▶ **WHAT YOU NEED TO DO**
Please return the full listing. Every line must match exactly.

□ □ □

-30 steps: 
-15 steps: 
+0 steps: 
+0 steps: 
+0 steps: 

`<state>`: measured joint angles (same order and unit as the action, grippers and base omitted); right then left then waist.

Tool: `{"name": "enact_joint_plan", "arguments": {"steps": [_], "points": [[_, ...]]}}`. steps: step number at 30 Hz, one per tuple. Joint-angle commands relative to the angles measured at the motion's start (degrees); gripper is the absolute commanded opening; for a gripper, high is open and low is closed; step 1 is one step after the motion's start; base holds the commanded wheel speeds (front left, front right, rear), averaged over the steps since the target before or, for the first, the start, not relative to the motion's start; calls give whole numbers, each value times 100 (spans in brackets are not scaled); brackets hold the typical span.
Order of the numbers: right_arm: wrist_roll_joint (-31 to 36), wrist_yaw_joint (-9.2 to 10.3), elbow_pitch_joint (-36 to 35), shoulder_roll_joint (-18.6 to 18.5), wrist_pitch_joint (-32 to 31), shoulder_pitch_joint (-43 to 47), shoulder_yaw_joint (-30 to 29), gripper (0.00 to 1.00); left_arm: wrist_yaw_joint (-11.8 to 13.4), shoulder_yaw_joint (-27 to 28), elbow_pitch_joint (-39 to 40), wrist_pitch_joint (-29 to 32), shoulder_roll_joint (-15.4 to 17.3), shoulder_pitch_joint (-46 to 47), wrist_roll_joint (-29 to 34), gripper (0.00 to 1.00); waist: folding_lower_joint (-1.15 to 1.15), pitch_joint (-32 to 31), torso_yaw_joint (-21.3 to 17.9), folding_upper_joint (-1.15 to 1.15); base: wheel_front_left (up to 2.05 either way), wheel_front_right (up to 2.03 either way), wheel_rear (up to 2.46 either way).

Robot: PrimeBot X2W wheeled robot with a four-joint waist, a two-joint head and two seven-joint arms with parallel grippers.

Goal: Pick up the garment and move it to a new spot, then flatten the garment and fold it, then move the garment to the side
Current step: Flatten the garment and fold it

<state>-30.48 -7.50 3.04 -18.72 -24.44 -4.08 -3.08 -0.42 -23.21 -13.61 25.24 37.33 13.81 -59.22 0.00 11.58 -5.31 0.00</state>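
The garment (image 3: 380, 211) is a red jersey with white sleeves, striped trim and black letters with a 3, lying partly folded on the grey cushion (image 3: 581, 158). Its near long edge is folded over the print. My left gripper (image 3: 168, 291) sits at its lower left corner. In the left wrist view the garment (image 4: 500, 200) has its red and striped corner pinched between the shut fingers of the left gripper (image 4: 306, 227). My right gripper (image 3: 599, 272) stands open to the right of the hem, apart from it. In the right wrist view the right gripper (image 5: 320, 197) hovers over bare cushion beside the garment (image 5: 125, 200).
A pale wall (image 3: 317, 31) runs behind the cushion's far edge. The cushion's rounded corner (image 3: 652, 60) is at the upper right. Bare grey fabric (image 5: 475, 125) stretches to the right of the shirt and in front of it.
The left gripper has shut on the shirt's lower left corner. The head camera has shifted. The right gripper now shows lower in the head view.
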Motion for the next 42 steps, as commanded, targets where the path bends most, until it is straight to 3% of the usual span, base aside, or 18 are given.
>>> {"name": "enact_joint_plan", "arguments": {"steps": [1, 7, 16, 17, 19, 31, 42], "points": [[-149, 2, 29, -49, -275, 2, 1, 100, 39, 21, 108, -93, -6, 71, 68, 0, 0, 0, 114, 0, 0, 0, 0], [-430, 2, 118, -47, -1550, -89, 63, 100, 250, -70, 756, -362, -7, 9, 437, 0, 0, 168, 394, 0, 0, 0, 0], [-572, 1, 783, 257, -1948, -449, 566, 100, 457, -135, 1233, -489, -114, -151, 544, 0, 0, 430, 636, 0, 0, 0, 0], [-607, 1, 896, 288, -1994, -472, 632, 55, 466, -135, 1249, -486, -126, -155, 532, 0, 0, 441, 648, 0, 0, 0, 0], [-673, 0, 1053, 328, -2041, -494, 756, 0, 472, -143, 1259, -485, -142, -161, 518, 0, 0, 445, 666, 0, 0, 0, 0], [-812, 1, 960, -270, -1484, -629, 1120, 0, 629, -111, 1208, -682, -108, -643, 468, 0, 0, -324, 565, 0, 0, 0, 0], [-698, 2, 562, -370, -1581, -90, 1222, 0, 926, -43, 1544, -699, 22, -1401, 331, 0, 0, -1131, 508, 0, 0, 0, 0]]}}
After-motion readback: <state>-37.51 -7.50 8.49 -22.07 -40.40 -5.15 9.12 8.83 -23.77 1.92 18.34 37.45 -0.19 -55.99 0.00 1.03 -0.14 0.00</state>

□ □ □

▶ **ANSWER BOX**
-30 steps: 
-15 steps: 
+0 steps: 
+0 steps: 
+0 steps: 

`<state>`: measured joint angles (same order and unit as the action, grippers and base omitted); right then left then waist.

Tool: `{"name": "enact_joint_plan", "arguments": {"steps": [_], "points": [[_, ...]]}}`. steps: step number at 30 Hz, one per tuple. Joint-angle commands relative to the angles measured at the motion's start (degrees); gripper is the absolute commanded opening; for a gripper, high is open and low is closed; step 1 is one step after the motion's start; base holds the commanded wheel speeds (front left, front right, rear), averaged over the steps since the target before or, for the first, the start, not relative to the motion's start; calls give whole numbers, each value times 100 (spans in brackets are not scaled); brackets hold the typical span.
Order of the numbers: right_arm: wrist_roll_joint (-31 to 36), wrist_yaw_joint (-9.2 to 10.3), elbow_pitch_joint (-36 to 35), shoulder_roll_joint (-18.6 to 18.5), wrist_pitch_joint (-32 to 31), shoulder_pitch_joint (-43 to 47), shoulder_yaw_joint (-30 to 29), gripper (0.00 to 1.00); left_arm: wrist_yaw_joint (-11.8 to 13.4), shoulder_yaw_joint (-27 to 28), elbow_pitch_joint (-39 to 40), wrist_pitch_joint (-29 to 32), shoulder_roll_joint (-15.4 to 17.3), shoulder_pitch_joint (-46 to 47), wrist_roll_joint (-29 to 34), gripper (0.00 to 1.00); waist: folding_lower_joint (-1.15 to 1.15), pitch_joint (-32 to 31), torso_yaw_joint (-21.3 to 17.9), folding_upper_joint (-1.15 to 1.15); base: wheel_front_left (up to 2.05 either way), wheel_front_right (up to 2.03 either way), wheel_rear (up to 2.46 either way).

Robot: PrimeBot X2W wheeled robot with a four-joint waist, a two-joint head and two seven-joint arms with parallel grippers.

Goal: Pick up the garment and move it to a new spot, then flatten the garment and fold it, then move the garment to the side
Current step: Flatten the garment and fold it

<state>-30.48 -7.50 3.04 -18.72 -24.44 -4.08 -3.08 -0.42 -23.21 -13.61 25.24 37.33 13.81 -59.22 0.00 11.58 -5.31 0.00</state>
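The garment (image 3: 380, 211) is a red jersey with white sleeves, striped trim and black letters with a 3, lying partly folded on the grey cushion (image 3: 581, 158). Its near long edge is folded over the print. My left gripper (image 3: 168, 291) sits at its lower left corner. In the left wrist view the garment (image 4: 500, 200) has its red and striped corner pinched between the shut fingers of the left gripper (image 4: 306, 227). My right gripper (image 3: 599, 272) stands open to the right of the hem, apart from it. In the right wrist view the right gripper (image 5: 320, 197) hovers over bare cushion beside the garment (image 5: 125, 200).
A pale wall (image 3: 317, 31) runs behind the cushion's far edge. The cushion's rounded corner (image 3: 652, 60) is at the upper right. Bare grey fabric (image 5: 475, 125) stretches to the right of the shirt and in front of it.
The left gripper has shut on the shirt's lower left corner. The head camera has shifted. The right gripper now shows lower in the head view.
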Motion for the next 42 steps, as commanded, targets where the path bends most, until it is straight to 3% of the usual span, base aside, or 18 are given.
>>> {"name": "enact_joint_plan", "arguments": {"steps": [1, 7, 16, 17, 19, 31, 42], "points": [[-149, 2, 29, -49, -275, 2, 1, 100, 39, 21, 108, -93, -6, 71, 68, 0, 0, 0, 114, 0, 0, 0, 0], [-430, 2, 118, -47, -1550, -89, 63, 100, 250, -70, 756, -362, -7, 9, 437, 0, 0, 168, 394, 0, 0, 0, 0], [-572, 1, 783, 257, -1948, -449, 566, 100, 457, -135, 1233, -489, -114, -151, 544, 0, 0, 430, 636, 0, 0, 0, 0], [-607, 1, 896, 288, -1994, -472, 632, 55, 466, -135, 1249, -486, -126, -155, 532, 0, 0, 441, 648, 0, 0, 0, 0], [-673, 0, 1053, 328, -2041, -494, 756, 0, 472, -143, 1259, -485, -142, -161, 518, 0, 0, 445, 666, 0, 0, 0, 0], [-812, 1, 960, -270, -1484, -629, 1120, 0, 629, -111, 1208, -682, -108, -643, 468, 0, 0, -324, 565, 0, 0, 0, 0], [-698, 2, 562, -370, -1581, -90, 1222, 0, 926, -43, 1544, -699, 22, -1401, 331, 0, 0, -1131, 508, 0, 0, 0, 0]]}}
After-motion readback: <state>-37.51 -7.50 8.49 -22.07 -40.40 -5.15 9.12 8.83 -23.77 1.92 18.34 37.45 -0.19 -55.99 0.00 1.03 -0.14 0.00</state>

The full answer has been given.